BEGIN
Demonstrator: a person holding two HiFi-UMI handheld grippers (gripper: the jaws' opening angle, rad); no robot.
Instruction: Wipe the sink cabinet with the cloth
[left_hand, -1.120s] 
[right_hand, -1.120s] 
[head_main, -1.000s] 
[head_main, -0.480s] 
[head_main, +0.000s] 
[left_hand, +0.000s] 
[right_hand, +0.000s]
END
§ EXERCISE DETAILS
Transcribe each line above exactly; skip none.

§ SOLUTION FOR THIS TASK
Demonstrator: a person holding two HiFi-UMI handheld grippers (gripper: the jaws' opening angle, rad); no robot.
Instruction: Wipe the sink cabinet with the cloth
[left_hand, -1.120s] 
[right_hand, -1.120s] 
[head_main, -1.000s] 
[head_main, -0.480s] 
[head_main, +0.000s] 
[left_hand, +0.000s] 
[right_hand, +0.000s]

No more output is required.